But what should scenesters do this weekend? Perhaps the biggest event is tonight's Yeasayer and Smith Westerns show at the Granada. Sure, the hippest scenesters will skip it, since Yeasayer has been around awhile and Smith Westerns played the Record Bar recently, but we suspect there's enough blogosphere buzz saturating the air to draw a large crowd.
Did you buy Yeasayer's recent Record Store Day release of two tracks that weren't hip enough to make Odd Blood? The press release from the Record Store Day site is worth quoting in full:
"If All Hour Cymbals was Yeasayer’s attempt at global and ambient cultural mash-up then ODD BLOOD takes place in an off-world colony sometime after the Singularity. Glimmering reverb haze is eschewed and replaced by a cavalcade of disorienting pitch effects and flickering ectoplasmic wisps. Instead of layered vocal harmonies the processed vocals congeal into blots and blobs of otherworldly chatter. Many organic elements are left behind and replaced by sounds and rhythms that inspire the body as much as the mind. At times Yeasayer sound as if they would be at home playing live in scene from Blade Runner or inside one of Oscar Neimeyer’s concrete modernist temples from the 1960s."
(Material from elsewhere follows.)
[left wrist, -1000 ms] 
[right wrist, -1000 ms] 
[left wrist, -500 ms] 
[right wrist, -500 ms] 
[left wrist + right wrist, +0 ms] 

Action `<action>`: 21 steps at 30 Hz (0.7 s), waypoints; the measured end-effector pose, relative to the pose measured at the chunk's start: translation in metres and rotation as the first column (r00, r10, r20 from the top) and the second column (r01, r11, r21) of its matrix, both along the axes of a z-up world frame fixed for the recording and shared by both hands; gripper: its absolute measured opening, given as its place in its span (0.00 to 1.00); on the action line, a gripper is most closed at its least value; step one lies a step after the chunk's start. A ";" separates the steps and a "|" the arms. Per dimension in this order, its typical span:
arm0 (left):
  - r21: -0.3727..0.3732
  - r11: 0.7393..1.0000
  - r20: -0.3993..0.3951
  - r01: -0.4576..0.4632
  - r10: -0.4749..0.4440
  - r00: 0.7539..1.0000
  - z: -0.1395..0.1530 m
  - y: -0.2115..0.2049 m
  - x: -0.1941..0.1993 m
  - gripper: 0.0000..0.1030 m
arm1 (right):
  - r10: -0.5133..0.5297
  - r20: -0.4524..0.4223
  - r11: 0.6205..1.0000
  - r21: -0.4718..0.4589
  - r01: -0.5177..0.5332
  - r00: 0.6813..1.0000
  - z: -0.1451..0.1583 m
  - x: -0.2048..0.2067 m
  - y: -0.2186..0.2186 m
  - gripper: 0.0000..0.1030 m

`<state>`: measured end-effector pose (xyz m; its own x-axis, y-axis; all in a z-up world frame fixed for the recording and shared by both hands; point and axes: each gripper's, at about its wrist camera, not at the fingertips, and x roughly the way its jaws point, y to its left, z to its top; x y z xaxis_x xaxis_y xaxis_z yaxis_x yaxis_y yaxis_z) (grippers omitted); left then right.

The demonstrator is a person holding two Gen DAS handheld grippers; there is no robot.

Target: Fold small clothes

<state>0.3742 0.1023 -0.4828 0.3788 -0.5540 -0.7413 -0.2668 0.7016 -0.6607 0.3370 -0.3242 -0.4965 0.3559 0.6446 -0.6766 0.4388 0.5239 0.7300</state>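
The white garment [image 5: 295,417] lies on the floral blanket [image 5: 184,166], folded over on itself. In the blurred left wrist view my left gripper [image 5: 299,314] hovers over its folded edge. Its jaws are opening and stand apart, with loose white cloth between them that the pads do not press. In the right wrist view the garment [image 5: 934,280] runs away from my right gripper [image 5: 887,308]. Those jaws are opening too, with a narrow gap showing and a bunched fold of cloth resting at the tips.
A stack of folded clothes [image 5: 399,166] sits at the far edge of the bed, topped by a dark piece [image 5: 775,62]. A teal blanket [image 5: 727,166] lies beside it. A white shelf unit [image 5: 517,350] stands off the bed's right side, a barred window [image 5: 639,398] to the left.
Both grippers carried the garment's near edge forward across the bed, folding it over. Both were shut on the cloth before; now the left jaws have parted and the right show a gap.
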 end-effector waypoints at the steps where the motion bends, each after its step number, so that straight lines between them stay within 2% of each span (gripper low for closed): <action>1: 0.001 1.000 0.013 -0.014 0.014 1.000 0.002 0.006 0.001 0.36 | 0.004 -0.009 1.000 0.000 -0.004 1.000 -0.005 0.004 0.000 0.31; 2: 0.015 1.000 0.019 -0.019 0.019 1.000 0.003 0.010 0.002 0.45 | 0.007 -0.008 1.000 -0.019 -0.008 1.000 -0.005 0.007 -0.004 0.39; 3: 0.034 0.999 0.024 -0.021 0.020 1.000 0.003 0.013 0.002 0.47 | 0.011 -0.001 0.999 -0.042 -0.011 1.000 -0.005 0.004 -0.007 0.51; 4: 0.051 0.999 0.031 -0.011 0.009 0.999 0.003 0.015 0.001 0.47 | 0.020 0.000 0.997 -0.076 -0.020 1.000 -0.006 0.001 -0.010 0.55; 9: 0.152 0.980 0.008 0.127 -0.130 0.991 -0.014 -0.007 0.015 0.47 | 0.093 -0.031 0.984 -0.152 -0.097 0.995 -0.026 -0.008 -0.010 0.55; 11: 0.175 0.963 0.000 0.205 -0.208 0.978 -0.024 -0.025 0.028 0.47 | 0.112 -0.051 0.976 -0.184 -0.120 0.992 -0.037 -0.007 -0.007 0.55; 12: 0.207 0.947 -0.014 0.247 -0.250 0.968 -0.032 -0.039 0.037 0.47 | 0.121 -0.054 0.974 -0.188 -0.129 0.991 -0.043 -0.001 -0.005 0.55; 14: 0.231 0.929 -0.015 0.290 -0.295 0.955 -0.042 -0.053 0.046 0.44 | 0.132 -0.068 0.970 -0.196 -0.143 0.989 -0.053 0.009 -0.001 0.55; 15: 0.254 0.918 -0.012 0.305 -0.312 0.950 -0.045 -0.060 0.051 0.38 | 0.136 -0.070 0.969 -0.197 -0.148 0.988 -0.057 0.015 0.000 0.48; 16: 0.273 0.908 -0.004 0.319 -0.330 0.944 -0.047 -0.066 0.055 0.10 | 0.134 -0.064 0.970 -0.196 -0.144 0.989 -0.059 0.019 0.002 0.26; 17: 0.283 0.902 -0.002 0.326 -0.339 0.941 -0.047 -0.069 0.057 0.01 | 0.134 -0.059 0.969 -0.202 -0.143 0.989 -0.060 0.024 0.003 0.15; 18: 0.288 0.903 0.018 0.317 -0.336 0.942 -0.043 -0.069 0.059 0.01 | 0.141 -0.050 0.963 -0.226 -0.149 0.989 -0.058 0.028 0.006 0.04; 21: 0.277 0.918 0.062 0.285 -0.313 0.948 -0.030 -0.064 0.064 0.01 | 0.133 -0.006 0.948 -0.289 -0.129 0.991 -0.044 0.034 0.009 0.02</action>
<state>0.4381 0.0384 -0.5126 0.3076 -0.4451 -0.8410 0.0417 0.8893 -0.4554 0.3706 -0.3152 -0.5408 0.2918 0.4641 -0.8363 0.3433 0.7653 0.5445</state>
Chip: "I WISH they were playing inside a concrete temple somewhere as opposed to two blocks from my house, as I find them quite pompous."
Richard: "I can dig them, in the right mood, but I'd just as soon stay home and watch Blade Runner with the sound off and Odd Blood playing. It works just as well as combining Wizard of Oz and Dark Side of the Moon, I assure you."
We originally asked our Brooklyn insider correspondent Captain Chanute to write today's piece on Yeasayer, but circumstances conspired against him. He did, however, send this brief and typically angry missive:
"Yeasayer are pussies. They're from Baltimore and moved to Brooklyn just to join the BK Label. Sell-outs. Actually, sell-ins."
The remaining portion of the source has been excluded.